The data architecture
let's start with some basic Elastic-search terms. First element is the elastic cluster. A cluster has a master node and data nodes and should be more than 2 to distribute the data. The master-eligib nodes are nodes that are able to be elected as a master. The master node is what coordinates the entire cluster, keeps track of where the data is, making sure it’s replicated, and keeping track of all the nodes in the cluster to make sure that we have a healthy cluster. Then we have the data nodes, these are the heavy lifters.These are the ones that actually store and perform searching on data.
This is where all that heavy read-write operations are being done and where our data is ultimately stored. But how the data is stored ?

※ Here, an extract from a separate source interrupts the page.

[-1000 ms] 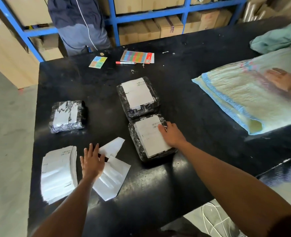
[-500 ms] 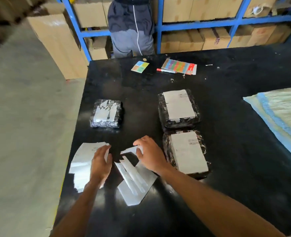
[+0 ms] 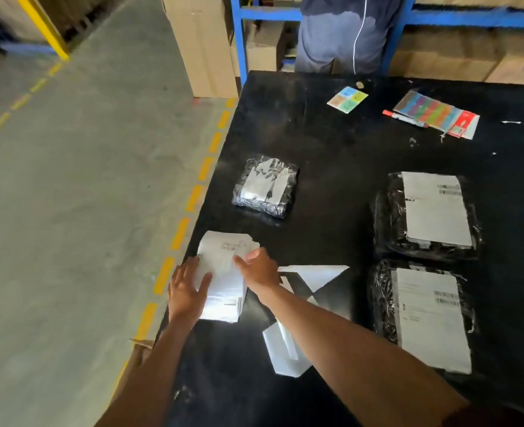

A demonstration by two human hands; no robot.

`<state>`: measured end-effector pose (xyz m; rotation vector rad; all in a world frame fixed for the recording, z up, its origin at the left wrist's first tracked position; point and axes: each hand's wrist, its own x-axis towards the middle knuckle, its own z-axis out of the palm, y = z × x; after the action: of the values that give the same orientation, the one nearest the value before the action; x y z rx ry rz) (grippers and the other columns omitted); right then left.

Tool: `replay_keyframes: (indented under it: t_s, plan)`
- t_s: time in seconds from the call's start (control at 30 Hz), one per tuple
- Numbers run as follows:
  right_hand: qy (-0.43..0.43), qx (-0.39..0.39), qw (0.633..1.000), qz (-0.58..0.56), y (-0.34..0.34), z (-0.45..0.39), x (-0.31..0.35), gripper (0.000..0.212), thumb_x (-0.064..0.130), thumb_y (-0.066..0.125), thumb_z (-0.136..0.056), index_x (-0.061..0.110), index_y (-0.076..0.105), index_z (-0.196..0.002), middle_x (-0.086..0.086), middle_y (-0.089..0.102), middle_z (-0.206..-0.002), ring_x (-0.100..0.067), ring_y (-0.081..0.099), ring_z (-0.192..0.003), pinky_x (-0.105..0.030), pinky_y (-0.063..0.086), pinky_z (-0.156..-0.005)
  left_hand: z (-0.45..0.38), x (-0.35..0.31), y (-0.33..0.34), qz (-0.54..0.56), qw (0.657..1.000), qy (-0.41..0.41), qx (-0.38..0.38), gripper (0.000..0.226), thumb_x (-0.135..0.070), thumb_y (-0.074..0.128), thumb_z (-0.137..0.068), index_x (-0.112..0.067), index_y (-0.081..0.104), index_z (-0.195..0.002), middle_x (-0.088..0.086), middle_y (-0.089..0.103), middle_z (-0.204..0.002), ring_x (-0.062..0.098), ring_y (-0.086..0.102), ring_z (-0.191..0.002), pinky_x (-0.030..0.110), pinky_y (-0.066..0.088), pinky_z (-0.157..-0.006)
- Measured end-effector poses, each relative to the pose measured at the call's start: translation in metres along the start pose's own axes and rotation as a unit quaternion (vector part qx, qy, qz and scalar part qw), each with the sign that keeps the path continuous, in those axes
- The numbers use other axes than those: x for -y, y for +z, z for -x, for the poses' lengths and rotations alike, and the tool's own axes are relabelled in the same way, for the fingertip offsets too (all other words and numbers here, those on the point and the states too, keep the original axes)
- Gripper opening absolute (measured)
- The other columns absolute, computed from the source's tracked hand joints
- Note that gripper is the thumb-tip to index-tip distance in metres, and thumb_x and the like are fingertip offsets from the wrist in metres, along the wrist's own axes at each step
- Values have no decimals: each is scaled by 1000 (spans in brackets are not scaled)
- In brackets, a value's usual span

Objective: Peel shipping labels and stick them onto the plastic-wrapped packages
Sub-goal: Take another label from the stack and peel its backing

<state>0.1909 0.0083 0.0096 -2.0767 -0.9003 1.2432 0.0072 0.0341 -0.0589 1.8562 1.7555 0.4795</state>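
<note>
Labels [image 3: 223, 272] lie stacked under left hand [image 3: 186, 292] and right hand [image 3: 259, 269].

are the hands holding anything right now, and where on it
Both on the label stack: left hand rests flat on its left side, right hand pinches its right edge.

My bench [image 3: 347, 155] is glossy black. The label stack [image 3: 223, 272] is white, the packages [image 3: 424, 217] black under white labels (barcodes in grey). A small card [image 3: 347, 99] shows four pastel squares; the striped sheet [image 3: 433, 114] runs rainbow-coloured; the floor [image 3: 85, 180] is grey with yellow dashes.
</note>
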Motion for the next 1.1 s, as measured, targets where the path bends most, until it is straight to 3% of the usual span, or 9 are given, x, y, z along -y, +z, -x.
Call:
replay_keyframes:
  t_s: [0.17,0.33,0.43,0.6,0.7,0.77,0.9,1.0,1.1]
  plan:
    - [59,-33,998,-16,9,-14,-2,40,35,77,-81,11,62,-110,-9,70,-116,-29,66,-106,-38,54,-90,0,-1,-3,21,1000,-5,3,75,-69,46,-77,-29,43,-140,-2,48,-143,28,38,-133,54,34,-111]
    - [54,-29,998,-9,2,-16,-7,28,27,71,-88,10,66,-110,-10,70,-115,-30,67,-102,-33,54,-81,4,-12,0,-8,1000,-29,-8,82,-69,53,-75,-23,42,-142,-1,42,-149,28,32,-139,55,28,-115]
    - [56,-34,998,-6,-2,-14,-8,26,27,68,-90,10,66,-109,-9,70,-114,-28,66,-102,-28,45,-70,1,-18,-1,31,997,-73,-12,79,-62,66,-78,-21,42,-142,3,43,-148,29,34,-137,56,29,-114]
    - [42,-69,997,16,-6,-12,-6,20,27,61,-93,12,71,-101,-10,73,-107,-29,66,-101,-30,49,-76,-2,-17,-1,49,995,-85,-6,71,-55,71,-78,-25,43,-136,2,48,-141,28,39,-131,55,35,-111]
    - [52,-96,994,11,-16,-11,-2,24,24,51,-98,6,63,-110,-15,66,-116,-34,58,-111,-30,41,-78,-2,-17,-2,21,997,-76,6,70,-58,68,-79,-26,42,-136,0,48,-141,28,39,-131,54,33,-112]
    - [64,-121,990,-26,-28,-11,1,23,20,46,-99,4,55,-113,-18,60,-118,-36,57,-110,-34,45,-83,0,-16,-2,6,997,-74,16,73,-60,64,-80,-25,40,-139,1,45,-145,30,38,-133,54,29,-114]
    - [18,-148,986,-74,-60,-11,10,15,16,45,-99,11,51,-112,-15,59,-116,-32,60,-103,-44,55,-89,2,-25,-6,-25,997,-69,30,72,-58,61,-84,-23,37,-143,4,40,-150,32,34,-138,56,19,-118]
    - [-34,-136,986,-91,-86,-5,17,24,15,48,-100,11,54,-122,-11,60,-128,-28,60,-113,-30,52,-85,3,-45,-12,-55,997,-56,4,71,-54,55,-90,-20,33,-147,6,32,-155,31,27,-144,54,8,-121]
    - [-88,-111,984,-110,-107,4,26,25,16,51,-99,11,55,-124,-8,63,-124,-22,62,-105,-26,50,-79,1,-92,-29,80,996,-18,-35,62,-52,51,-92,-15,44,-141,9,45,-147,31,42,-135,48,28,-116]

For that we have 3 indexes. Data is going to be stored in indexes, and then indexes are going to be comprised of shards. That way, we can spread that data out across multiple nodes, to get better parallel computation and storage of that data, which is going to increase performance and search throughput and overall storage capacity of the index. This is how we’re able to horizontally scale our distributed storage. We also have 2 different types of shards, we have primary shards, and we also have replica shards. So primary shard and replica shard are absolutely identical. They have the same data in them. It is a document-for-document copy between these two. The replica serves the purpose for redundancy and fault tolerance, and also a little bit for search throughput as well. If anything were to happen to our first data node , the primary shard would be lost. The master node would immediately recognize that, and it would come over to the replica shard, promote it to a primary, and then it would start to re-replicate that replica shard somewhere else. Using replicas is how we can handle this fault tolerance through redundancy, and then also with search throughput. For example if I have a bunch of clients searching data on a data index , I have a bunch of search requests coming in and they’re hitting the primary shard and replica shard really hard on that node, and i have copies of this data elsewhere that I can actually perform parallel search operations because I have copies and redundancy of that data. That’s going to increase my search throughput, not my search speed. So speed is going to be a hardware dependent on your actual hard drives and the overall sizing and distribution of your cluster. The search throughput, how much searching can happen on the same data at the same time can be improved with replication.
There are different degrees of replication, if you have primary shard 1,
replica shard 1, and then another replica shard 1 you can have (n+1) as many replicas as you like, as long as you have enough data nodes to support them. It’s worth noting that replica shard 1 and primary shard 1 can never exist on the same node. The master node will not allow it.
So if you only have one data node, you can’t have any replicas.
You’ll never be able to allocate them, because there’s no point in redundancy of data if that redundancy exists on a single point of failure.
All replicas of a shard have to exist on a different node from the primary shard. Cluster state, is how a cluster define index state that host the replicas, it used colors and green state the replicas are replicated and will be available in case of a failure. For each state we have a different color of the index can be either green, yellow, or red. Green means that all of primary
and desired replica shards are allocated. Yellow means that one or more replica shards are not allocated, but all of my primaries are still allocated, so we’re not losing any data. It’s just some of the replication is missing. And then red means that we are missing primary shards and there aren’t any replicas to promote. So that’s a very, very bad state, usually coincides with data loss. let’s assume a third data node failed for some reason. Maybe it’s in a data center that had a power outage or a network failure,
and it’s been removed suddenly from the cluster. Index 1, is going to enter a yellow state Because we still have all of our primary shards, since we don’t have 2 degrees of replication anymore.
That was a tip of the iceberg with elastic-search.